▶ **DIRECTIONS FOR THIS TASK**: Please reproduce every entry, keeping each one exact.

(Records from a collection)
================
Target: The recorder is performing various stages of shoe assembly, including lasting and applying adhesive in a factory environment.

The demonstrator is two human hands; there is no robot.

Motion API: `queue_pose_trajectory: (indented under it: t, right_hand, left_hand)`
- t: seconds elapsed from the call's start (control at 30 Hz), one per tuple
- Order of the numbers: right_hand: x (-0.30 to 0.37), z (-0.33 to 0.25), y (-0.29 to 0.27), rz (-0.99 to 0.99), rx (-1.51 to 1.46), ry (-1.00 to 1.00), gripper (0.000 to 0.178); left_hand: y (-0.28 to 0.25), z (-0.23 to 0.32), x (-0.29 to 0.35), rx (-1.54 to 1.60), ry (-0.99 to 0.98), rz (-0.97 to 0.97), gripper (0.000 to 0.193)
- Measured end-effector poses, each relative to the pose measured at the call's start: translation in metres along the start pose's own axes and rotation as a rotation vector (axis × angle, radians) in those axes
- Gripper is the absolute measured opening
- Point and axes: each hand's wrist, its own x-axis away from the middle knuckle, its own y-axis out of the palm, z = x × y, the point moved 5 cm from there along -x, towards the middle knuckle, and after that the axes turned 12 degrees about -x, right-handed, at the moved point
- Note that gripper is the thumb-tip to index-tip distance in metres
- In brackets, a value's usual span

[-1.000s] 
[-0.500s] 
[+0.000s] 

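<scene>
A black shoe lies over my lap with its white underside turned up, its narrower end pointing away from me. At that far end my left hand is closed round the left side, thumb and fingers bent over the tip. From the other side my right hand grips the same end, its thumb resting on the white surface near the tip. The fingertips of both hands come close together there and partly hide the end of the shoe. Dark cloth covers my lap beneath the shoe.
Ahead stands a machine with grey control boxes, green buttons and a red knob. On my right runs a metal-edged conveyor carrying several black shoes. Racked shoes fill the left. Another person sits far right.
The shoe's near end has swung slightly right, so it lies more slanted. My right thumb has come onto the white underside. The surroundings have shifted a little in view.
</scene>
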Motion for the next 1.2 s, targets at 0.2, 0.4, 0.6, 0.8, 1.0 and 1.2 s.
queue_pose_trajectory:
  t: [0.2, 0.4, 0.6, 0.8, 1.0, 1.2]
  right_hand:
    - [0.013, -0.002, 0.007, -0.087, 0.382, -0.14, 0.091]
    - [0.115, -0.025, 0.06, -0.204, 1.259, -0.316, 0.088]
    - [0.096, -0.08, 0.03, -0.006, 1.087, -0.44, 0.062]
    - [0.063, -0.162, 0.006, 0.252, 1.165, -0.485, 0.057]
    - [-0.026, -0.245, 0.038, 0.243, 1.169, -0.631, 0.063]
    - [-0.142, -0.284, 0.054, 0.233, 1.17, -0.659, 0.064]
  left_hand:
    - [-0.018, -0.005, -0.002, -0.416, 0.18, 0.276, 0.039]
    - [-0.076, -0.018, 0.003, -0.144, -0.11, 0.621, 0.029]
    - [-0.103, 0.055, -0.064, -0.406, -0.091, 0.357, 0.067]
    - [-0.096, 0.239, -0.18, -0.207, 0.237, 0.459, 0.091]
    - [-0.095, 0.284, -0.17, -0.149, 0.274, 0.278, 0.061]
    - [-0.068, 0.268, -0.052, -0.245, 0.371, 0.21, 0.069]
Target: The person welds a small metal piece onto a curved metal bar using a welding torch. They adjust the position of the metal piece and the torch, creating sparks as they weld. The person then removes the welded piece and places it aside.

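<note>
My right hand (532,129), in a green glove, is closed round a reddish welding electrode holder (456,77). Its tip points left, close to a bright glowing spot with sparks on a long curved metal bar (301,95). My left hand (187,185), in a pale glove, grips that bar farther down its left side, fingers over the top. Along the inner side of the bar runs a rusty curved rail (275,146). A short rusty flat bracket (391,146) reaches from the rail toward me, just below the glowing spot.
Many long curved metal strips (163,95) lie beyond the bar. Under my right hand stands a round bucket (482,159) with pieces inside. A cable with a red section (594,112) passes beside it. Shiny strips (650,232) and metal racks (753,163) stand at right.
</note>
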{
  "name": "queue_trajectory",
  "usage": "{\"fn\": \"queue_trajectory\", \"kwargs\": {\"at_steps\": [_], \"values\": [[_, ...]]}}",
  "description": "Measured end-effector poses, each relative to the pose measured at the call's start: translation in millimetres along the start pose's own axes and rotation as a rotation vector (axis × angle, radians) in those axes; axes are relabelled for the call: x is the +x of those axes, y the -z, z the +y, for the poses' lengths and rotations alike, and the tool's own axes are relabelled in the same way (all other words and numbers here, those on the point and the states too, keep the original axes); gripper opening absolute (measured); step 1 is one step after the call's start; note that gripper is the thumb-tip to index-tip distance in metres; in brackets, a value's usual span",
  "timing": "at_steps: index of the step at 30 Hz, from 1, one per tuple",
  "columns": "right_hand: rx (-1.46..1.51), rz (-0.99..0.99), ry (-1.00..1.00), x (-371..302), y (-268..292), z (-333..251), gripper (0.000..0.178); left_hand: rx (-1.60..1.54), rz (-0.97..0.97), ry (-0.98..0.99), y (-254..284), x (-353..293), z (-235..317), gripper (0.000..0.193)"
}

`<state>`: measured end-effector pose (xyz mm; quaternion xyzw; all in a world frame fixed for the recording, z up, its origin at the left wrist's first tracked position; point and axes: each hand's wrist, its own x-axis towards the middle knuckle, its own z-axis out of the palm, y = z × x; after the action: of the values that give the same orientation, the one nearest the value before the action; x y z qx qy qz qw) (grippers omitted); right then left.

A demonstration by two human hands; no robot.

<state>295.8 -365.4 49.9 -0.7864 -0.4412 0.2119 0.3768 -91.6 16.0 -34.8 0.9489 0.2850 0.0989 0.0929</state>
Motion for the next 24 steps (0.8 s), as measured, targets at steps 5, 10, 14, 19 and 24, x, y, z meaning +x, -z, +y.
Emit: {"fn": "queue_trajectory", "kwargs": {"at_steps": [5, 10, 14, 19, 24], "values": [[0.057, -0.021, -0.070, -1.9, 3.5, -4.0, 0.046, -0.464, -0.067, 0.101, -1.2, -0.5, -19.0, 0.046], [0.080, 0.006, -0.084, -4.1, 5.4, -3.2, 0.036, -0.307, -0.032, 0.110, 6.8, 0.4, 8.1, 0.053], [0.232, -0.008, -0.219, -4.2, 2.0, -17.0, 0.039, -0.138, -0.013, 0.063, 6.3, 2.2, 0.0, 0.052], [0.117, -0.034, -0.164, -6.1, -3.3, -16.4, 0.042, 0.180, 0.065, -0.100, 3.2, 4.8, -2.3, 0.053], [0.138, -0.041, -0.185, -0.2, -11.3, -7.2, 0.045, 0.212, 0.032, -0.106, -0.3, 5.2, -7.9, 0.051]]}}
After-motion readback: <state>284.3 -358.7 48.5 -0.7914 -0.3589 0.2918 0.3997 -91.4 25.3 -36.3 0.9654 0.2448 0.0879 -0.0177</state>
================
▶ **FINISHED EXERCISE**:
Target: The recorder is performing various stages of shoe assembly, including lasting and applying adhesive in a factory environment.

The demonstrator is two human hands; there is no robot.

Motion API: `queue_pose_trajectory: (indented under it: t, right_hand, left_hand)`
- t: seconds elapsed from the call's start (control at 30 Hz), one per tuple
- Order of the numbers: right_hand: x (-0.30 to 0.37), z (-0.33 to 0.25), y (-0.29 to 0.27), rz (-0.99 to 0.99), rx (-1.51 to 1.46), ry (-1.00 to 1.00), gripper (0.000 to 0.178); left_hand: y (-0.28 to 0.25), z (-0.23 to 0.32), x (-0.29 to 0.35), rx (-1.54 to 1.60), ry (-0.99 to 0.98), rz (-0.97 to 0.97), gripper (0.000 to 0.193)
- Measured end-effector poses, each relative to the pose measured at the call's start: translation in metres along the start pose's own axes and rotation as a rotation vector (axis × angle, radians) in those axes
- Gripper is the absolute measured opening
- Point and axes: each hand's wrist, its own x-axis away from the middle knuckle, its own y-axis out of the palm, z = x × y, the point moved 5 cm from there along -x, towards the middle knuckle, and after that the axes turned 12 degrees about -x, right-handed, at the moved point
- Note that gripper is the thumb-tip to index-tip distance in metres
- In brackets, a value's usual span

[-1.000s] 
[-0.500s] 
[+0.000s] 

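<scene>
A black shoe lies over my lap with its white underside turned up, its narrower end pointing away from me. At that far end my left hand is closed round the left side, thumb and fingers bent over the tip. From the other side my right hand grips the same end, its thumb resting on the white surface near the tip. The fingertips of both hands come close together there and partly hide the end of the shoe. Dark cloth covers my lap beneath the shoe.
Ahead stands a machine with grey control boxes, green buttons and a red knob. On my right runs a metal-edged conveyor carrying several black shoes. Racked shoes fill the left. Another person sits far right.
The shoe's near end has swung slightly right, so it lies more slanted. My right thumb has come onto the white underside. The surroundings have shifted a little in view.
</scene>
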Motion for the next 1.2 s, targets at 0.2, 0.4, 0.6, 0.8, 1.0 and 1.2 s.
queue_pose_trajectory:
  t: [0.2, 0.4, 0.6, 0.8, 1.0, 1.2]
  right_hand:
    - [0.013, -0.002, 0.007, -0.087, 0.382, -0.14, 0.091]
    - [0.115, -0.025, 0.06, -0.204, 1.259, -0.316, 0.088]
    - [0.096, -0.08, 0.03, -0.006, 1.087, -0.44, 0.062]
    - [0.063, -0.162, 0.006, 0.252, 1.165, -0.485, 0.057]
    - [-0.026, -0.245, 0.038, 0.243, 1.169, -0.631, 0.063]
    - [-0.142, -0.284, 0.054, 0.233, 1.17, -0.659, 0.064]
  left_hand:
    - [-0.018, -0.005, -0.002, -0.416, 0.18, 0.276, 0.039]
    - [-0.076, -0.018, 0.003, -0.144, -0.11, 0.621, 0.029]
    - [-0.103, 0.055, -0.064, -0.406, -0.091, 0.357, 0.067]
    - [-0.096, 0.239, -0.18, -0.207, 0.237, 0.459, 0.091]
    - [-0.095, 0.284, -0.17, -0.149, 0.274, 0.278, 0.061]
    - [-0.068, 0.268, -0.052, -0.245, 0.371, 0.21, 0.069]
Target: The person welds a small metal piece onto a curved metal bar using a welding torch. They adjust the position of the metal piece and the torch, creating sparks as they weld. The person then removes the welded piece and places it aside.

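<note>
My right hand (532,129), in a green glove, is closed round a reddish welding electrode holder (456,77). Its tip points left, close to a bright glowing spot with sparks on a long curved metal bar (301,95). My left hand (187,185), in a pale glove, grips that bar farther down its left side, fingers over the top. Along the inner side of the bar runs a rusty curved rail (275,146). A short rusty flat bracket (391,146) reaches from the rail toward me, just below the glowing spot.
Many long curved metal strips (163,95) lie beyond the bar. Under my right hand stands a round bucket (482,159) with pieces inside. A cable with a red section (594,112) passes beside it. Shiny strips (650,232) and metal racks (753,163) stand at right.
</note>
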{
  "name": "queue_trajectory",
  "usage": "{\"fn\": \"queue_trajectory\", \"kwargs\": {\"at_steps\": [_], \"values\": [[_, ...]]}}",
  "description": "Measured end-effector poses, each relative to the pose measured at the call's start: translation in millimetres along the start pose's own axes and rotation as a rotation vector (axis × angle, radians) in those axes; axes are relabelled for the call: x is the +x of those axes, y the -z, z the +y, for the poses' lengths and rotations alike, and the tool's own axes are relabelled in the same way (all other words and numbers here, those on the point and the states too, keep the original axes); gripper opening absolute (measured); step 1 is one step after the call's start; note that gripper is the thumb-tip to index-tip distance in metres; in brackets, a value's usual span",
  "timing": "at_steps: index of the step at 30 Hz, from 1, one per tuple",
  "columns": "right_hand: rx (-1.46..1.51), rz (-0.99..0.99), ry (-1.00..1.00), x (-371..302), y (-268..292), z (-333..251), gripper (0.000..0.178); left_hand: rx (-1.60..1.54), rz (-0.97..0.97), ry (-0.98..0.99), y (-254..284), x (-353..293), z (-235..317), gripper (0.000..0.193)"
}

`<state>`: measured end-effector pose (xyz mm; quaternion xyzw; all in a world frame fixed for the recording, z up, its origin at the left wrist's first tracked position; point and axes: each hand's wrist, its own x-axis towards the middle knuckle, its own z-axis out of the palm, y = z × x; after the action: of the values that give the same orientation, the one nearest the value before the action; x y z qx qy qz qw) (grippers omitted); right then left.

A demonstration by two human hands; no robot.

<state>295.8 -365.4 49.9 -0.7864 -0.4412 0.2119 0.3768 -91.6 16.0 -34.8 0.9489 0.2850 0.0989 0.0929</state>
Motion for the next 24 steps (0.8 s), as measured, targets at steps 5, 10, 14, 19 and 24, x, y, z meaning +x, -z, +y.
Emit: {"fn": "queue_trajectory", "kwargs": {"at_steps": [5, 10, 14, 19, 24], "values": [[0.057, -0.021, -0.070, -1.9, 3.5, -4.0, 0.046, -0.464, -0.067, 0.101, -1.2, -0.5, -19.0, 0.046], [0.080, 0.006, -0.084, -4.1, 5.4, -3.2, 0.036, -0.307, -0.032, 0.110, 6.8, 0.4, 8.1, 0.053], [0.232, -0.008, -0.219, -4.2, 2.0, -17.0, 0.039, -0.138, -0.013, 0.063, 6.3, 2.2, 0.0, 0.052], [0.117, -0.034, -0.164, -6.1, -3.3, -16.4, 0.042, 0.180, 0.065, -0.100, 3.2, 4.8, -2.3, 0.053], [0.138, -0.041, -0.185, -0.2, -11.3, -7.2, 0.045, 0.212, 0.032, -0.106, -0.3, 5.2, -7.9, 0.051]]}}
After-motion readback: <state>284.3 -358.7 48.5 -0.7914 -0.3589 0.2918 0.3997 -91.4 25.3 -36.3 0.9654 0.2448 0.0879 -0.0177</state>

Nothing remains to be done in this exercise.